--- DATA EXTRACT ---

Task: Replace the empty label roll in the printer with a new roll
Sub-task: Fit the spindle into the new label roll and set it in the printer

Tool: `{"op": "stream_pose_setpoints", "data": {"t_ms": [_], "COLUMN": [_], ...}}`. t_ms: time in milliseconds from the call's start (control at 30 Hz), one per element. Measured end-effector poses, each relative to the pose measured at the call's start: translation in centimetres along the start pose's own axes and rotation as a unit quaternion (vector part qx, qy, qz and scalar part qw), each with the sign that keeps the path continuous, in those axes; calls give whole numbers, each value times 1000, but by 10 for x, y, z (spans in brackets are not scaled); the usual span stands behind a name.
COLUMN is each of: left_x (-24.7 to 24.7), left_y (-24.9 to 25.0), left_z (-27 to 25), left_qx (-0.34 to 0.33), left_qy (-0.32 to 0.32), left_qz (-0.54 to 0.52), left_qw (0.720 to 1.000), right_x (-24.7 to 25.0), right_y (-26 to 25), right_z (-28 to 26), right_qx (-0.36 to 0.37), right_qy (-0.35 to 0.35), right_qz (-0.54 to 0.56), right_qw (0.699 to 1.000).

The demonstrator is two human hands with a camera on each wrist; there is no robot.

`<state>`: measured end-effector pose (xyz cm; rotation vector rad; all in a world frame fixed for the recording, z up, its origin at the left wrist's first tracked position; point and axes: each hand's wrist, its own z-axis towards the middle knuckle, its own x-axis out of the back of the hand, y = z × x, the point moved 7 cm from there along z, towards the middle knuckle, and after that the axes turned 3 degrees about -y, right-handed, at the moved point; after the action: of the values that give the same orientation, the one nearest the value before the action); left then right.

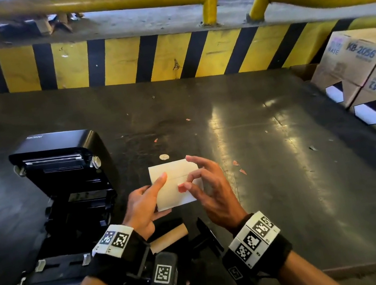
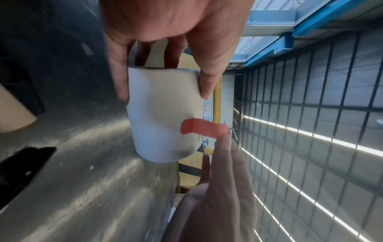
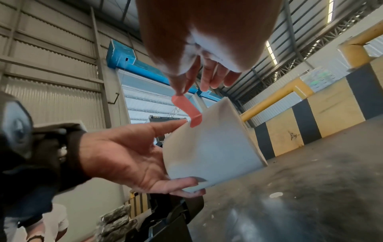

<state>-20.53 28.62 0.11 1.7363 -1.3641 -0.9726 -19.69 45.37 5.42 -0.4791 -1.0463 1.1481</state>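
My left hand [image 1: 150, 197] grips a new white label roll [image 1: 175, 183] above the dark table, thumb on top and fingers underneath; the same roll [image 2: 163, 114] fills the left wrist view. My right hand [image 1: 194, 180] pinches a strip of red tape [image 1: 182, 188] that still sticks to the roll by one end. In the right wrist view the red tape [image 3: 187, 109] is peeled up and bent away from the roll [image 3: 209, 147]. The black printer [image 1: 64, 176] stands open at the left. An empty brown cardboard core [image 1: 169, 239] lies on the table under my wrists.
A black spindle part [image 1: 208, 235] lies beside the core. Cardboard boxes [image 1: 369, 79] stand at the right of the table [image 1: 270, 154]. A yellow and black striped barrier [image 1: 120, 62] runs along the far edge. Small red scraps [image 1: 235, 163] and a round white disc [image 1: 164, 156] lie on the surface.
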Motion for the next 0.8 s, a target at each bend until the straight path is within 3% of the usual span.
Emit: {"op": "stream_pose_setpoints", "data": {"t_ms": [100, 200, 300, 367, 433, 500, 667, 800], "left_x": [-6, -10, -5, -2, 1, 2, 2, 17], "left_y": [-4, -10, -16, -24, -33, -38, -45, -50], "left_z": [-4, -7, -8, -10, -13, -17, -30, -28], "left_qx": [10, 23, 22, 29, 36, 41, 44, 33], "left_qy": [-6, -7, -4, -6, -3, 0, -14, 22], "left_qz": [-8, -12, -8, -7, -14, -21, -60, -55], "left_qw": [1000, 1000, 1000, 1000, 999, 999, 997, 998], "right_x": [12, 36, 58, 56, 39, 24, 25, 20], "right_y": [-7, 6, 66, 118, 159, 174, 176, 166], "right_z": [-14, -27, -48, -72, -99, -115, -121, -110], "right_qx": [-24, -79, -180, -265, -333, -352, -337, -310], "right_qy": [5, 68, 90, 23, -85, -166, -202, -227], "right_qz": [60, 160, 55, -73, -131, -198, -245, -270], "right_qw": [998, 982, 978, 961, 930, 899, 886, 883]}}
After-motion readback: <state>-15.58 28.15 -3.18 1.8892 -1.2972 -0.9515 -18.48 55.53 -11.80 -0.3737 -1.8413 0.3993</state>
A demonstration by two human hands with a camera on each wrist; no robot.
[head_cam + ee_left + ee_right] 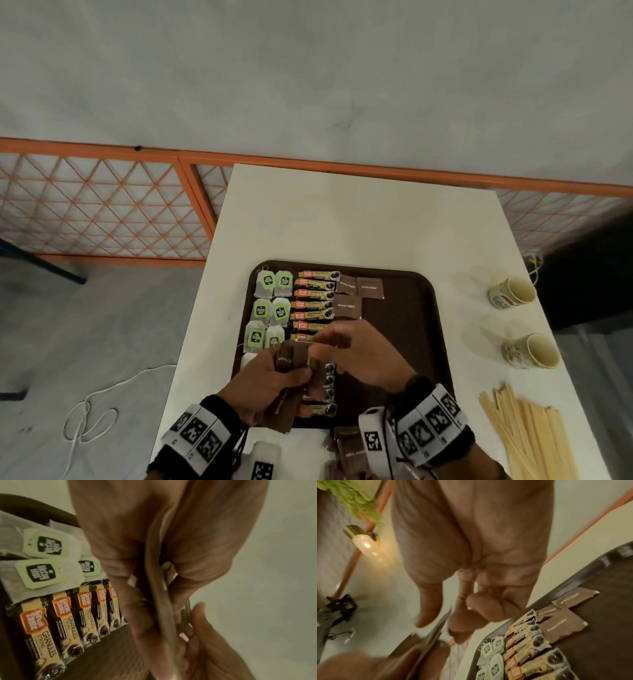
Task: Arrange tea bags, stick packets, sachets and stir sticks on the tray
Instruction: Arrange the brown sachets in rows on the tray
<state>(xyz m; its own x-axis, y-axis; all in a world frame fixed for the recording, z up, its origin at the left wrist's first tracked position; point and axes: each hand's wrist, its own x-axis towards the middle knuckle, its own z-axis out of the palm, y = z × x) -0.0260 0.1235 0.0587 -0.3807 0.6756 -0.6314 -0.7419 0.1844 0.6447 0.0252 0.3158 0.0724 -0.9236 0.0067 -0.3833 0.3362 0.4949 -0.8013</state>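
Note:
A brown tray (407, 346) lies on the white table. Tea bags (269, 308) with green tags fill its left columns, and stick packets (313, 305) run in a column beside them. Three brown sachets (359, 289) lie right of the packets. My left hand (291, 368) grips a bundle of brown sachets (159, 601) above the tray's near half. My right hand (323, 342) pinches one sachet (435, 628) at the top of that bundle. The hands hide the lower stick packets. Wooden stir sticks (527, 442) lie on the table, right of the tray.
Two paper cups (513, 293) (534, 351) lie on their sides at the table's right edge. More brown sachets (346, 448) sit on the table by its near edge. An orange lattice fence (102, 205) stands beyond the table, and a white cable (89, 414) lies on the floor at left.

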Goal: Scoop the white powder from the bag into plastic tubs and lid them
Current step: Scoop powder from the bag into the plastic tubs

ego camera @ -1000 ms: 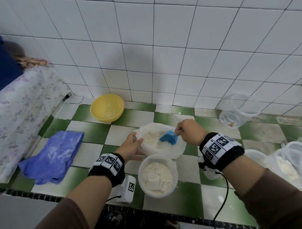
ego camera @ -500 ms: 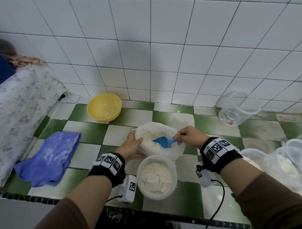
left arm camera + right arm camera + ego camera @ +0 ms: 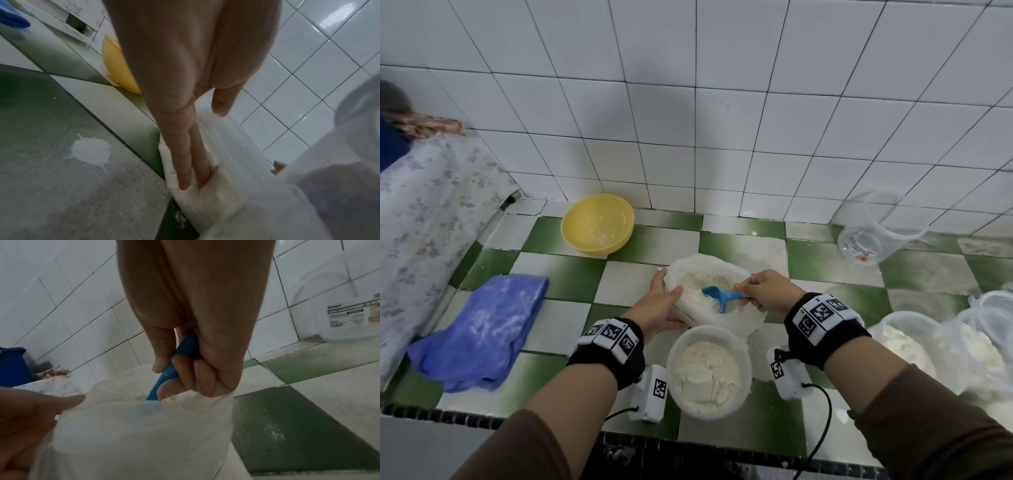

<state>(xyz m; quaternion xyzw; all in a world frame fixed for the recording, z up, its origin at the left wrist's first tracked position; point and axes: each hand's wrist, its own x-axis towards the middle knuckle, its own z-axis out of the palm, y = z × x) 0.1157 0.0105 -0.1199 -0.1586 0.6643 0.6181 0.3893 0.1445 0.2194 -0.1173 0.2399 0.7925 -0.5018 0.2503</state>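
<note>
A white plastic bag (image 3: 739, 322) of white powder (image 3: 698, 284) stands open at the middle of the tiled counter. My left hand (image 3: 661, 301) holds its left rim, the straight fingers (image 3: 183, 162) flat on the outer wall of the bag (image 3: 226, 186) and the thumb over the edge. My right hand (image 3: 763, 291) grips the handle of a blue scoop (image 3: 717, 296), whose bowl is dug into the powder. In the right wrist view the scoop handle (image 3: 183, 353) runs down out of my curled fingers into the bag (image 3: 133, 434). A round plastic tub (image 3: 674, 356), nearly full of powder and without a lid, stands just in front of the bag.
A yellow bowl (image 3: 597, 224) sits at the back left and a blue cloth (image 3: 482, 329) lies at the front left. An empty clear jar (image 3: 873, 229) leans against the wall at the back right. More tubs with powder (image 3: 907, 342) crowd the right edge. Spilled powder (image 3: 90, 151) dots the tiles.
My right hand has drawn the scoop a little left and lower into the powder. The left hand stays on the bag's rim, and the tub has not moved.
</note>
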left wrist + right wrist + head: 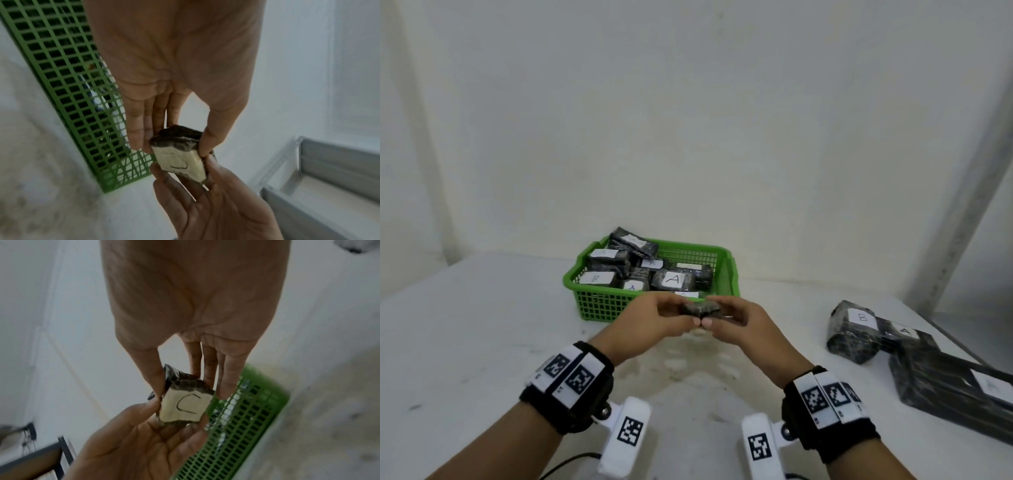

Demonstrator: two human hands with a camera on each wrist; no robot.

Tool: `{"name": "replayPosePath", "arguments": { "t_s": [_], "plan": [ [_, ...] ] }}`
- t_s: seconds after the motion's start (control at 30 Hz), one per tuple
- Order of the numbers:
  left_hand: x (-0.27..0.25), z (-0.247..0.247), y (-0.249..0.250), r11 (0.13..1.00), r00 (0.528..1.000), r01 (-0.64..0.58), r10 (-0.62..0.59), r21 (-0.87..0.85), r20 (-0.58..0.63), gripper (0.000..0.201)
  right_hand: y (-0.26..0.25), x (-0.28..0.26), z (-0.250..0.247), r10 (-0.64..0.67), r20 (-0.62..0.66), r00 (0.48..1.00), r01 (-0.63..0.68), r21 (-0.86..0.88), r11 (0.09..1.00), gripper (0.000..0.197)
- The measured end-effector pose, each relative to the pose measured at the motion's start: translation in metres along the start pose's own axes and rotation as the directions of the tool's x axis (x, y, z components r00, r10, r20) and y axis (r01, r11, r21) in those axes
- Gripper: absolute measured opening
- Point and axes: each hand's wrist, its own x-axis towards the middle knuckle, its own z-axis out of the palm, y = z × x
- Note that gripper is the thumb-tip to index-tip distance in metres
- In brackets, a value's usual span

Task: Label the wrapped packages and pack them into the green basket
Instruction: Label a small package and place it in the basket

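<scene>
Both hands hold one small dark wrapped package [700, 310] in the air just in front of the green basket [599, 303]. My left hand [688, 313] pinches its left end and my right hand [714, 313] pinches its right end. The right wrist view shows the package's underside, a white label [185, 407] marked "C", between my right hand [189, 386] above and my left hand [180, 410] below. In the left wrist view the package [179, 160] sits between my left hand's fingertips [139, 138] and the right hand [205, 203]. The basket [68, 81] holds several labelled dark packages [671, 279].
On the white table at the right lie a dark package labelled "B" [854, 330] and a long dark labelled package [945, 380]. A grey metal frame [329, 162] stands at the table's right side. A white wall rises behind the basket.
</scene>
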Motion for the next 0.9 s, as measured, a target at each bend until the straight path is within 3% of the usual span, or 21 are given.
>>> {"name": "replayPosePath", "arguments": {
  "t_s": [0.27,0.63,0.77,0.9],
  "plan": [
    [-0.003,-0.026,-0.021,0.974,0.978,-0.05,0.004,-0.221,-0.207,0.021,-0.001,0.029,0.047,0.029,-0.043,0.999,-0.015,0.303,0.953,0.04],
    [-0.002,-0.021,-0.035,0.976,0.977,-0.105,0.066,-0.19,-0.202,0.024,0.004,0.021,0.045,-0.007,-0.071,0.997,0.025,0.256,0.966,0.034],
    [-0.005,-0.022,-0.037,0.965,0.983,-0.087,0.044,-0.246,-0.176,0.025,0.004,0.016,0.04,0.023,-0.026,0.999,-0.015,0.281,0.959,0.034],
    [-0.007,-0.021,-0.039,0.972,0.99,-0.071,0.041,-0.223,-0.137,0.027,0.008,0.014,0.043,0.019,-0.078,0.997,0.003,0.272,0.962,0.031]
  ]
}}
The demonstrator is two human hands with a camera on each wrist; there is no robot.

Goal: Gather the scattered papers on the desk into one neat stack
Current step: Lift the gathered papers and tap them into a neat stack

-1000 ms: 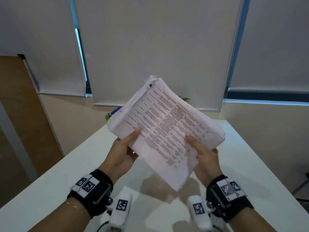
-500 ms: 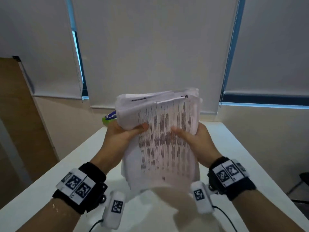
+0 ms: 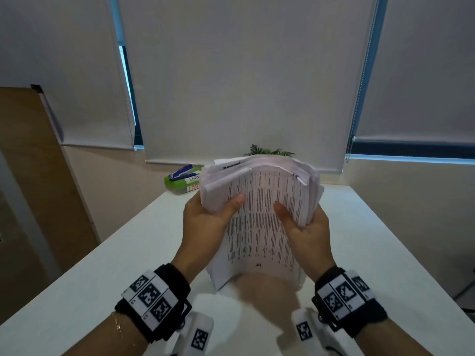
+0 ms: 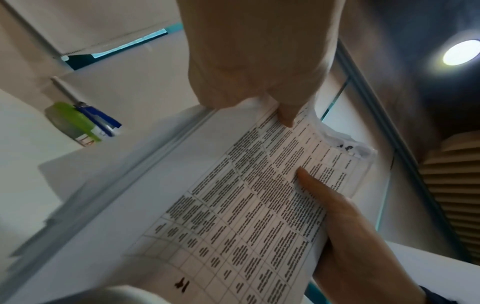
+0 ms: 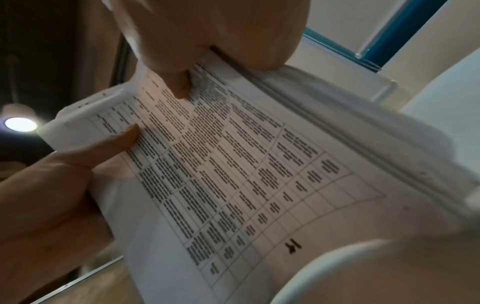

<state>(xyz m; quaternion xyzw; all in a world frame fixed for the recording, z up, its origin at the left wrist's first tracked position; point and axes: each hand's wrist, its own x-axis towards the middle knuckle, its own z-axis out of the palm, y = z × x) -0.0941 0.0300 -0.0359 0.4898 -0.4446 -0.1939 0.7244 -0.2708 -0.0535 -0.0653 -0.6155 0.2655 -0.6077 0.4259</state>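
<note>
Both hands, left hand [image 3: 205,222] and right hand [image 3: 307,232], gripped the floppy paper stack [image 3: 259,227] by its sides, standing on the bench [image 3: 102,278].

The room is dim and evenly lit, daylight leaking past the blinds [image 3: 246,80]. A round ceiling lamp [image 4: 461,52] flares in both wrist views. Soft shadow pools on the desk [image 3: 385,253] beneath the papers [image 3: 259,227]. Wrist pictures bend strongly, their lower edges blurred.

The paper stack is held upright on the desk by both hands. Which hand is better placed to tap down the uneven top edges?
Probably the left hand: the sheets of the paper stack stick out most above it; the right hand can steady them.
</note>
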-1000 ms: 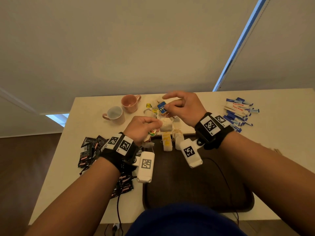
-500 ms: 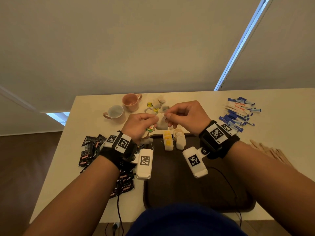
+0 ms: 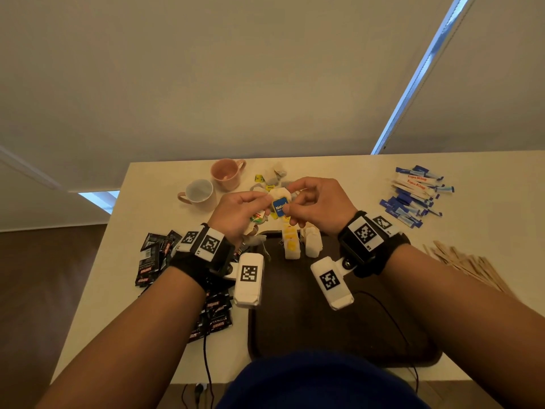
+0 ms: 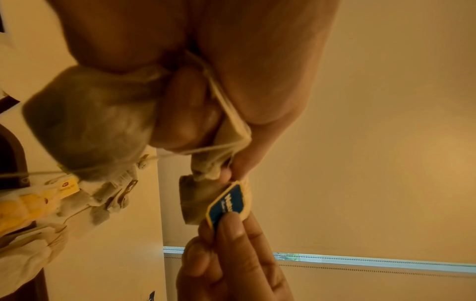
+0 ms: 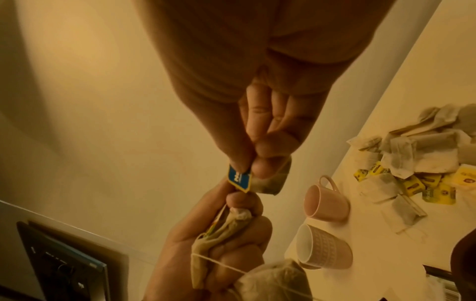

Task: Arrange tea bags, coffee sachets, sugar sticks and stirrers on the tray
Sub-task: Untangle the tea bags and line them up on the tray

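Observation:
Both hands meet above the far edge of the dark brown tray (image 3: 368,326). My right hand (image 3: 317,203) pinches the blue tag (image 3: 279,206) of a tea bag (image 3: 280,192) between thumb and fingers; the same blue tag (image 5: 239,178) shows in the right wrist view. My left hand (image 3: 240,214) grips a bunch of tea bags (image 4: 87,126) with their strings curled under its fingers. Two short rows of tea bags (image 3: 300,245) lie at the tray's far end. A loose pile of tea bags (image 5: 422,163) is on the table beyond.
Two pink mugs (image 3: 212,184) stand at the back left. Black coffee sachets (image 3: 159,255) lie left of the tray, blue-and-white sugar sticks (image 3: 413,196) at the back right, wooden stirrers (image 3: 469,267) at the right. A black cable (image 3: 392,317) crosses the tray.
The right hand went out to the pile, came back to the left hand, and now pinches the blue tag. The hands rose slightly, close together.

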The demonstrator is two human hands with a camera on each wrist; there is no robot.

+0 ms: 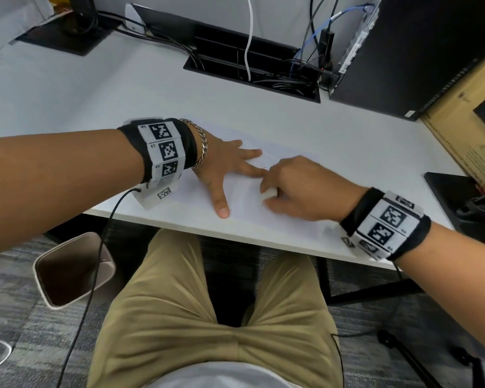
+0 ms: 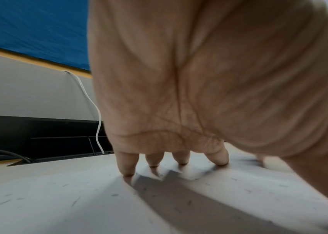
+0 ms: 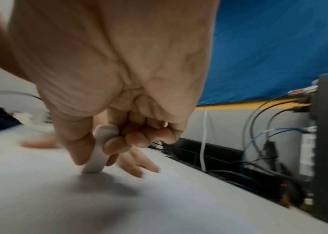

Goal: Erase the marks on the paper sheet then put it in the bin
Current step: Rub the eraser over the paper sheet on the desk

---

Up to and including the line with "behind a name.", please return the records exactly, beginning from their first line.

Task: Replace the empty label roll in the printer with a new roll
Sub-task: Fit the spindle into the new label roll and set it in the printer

Tool: `{"op": "stream_pose_setpoints", "data": {"t_ms": [_], "COLUMN": [_], ...}}`. t_ms: time in milliseconds from the call's start (control at 30 Hz), one per element. Measured end-effector poses, each relative to the pose measured at the call's start: translation in centimetres along the start pose's own axes and rotation as a unit quaternion (vector part qx, qy, qz and scalar part qw), each with the sign that keeps the path continuous, in those axes; calls give whole numbers, each value times 1000, but by 10 for x, y, z (spans in brackets are not scaled); the usual span stands behind a name.

This exercise has been fully answered.